Il decreto legge “Cura Italia”, approvato oggi dal governo Conte, stabilisce le lauree abilitanti: i neo laureati in medicina e chirurgia possono esercitare la professione medica anche se non hanno dato l’esame di stato per l’abilitazione alla professione. Abbiamo chiesto al ginecologo Claudio Manna, docente e ricercatore all’Università di Tor Vergata e direttore del centro per la fecondazione assistita “Biofertility”, cosa questa riforma comporterà e quali potranno essere i cambiamenti nel settore sanitario.
Ci spiega in dettaglio cosa prevede questa norma?
“In questa situazione di emergenza, il governo dà la possibilità ai neo laureati di entrare subito nel mondo del lavoro: in particolare, lavoreranno sul territorio, andando a sostituire, ad esempio, i medici di base che così potranno lavorare nei reparti ospedalieri colmando le carenze di personale”.
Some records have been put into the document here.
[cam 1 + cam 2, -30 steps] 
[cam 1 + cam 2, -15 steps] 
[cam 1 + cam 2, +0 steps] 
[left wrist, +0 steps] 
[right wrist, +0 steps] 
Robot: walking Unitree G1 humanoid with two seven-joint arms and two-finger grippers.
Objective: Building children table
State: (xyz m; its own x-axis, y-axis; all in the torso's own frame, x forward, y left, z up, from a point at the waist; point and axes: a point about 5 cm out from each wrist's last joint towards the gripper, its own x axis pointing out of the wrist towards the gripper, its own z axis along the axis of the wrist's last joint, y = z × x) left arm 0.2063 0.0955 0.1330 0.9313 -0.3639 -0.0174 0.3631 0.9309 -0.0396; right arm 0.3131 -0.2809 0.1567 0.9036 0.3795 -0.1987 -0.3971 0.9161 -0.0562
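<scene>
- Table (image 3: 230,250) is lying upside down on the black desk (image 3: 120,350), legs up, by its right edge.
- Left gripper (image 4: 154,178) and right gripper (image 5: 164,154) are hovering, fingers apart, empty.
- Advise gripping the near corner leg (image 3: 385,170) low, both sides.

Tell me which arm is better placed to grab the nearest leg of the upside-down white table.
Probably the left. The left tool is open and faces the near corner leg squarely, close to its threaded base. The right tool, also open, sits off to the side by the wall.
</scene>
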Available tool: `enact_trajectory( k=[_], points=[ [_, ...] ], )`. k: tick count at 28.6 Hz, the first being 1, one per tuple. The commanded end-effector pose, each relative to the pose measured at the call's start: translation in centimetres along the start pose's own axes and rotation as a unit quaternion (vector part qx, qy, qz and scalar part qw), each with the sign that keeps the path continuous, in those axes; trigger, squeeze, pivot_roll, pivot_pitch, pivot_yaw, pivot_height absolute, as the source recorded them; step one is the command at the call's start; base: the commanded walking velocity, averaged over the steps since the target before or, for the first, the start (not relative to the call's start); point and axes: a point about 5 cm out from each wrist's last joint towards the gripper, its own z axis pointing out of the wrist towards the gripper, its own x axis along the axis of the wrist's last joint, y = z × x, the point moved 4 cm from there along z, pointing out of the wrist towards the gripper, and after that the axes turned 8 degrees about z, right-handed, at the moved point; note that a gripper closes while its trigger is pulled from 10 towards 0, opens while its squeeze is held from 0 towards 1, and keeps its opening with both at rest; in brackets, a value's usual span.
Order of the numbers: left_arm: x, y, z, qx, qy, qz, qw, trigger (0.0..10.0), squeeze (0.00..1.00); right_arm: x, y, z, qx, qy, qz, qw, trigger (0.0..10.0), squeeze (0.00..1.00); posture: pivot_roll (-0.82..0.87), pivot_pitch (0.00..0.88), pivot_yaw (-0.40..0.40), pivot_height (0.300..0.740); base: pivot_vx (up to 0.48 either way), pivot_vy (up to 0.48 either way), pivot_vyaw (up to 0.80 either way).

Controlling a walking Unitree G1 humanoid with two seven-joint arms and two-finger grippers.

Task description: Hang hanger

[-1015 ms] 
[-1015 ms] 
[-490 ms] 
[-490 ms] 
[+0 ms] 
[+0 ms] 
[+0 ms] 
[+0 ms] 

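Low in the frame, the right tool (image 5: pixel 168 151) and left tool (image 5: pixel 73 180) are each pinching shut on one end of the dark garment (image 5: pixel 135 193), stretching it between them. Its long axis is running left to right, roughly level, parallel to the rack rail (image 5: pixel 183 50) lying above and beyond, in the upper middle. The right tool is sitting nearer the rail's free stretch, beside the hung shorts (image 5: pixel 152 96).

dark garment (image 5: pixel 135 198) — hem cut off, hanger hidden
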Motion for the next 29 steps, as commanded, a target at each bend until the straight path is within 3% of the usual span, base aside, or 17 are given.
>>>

Il ministro dell’Università Gaetano Manfredi ha dichiarato a Repubblica che questa è una legge di Stato definitiva. È possibile che, superato questo momento di crisi, continuerà a valere?
“Questa è un’ipotesi credibile, possibile, che al momento risponde a un’esigenza importante. Successivamente, valutando le esperienze che i neo laureati hanno fatto sul campo, è legittimo pensare che questo potrebbe essere un test per verificare se è praticabile l’idea di farli andare in servizio nelle varie strutture senza avere fatto l’esame per l’abilitazione”.
Qui però si pone un problema serio. Questi neo laureati non fanno parte dell’Ordine dei Medici e quindi non hanno tutte le garanzie e le tutele degli iscritti.
“Il governo in questo caso deve confrontarsi con gli ordini professionali, che poi si raccorderanno con gli organismi politici e decisionali, e non credo che ci siano ostacoli. Ci potrebbe essere un accordo per il quale se un medico vuole iscriversi all’Ordine non verranno più chiesti i vari documenti, tra i quali il superamento dell’esame di stato”.
Arrivare a un accordo è una procedura molto lunga, soprattutto in questo momento di emergenza. Si pone sempre il problema riguardo alle assicurazioni.
“È una questione che dovrà essere affrontata con una procedura legislativa”.
Se un medico non è iscritto all’Ordine, non può beneficiare dell’assicurazione?
“No. L’assicurazione richiede l’iscrizione all’Ordine. Però le cliniche, gli ospedali e le strutture sanitarie pubbliche e private da due anni hanno l’obbligo di garantire un’assicurazione primaria, che generalmente copre anche quella di cui beneficiano gli iscritti all’Albo”.
Questo però non vale per i medici di base, cioè quei ruoli che proprio i neo laureati andranno a ricoprire.
“È vero. Questo potrebbe essere un altro degli aspetti di cui bisogna tener conto qualora si decida di andare in questa direzione”.
Qual è la sua opinione su questa norma?
“I laureati in medicina hanno sostenuto esami non solo teorici, ma soprattutto pratici: sono già stati nei vari reparti, come prevede il tirocinio. Non vedo che cosa aggiunge l’esame di abilitazione alle loro competenze. Nella mia esperienza e in quella dei miei colleghi, questo esame sembrava una pura formalità, avevamo già una capacità reale di confrontarci con le esigenze dei pazienti, delle cliniche eccetera. In pratica non c’è nemmeno tanto bisogno di prepararsi per questo esame, anzi non credo che il prepararsi sia veramente indispensabile”.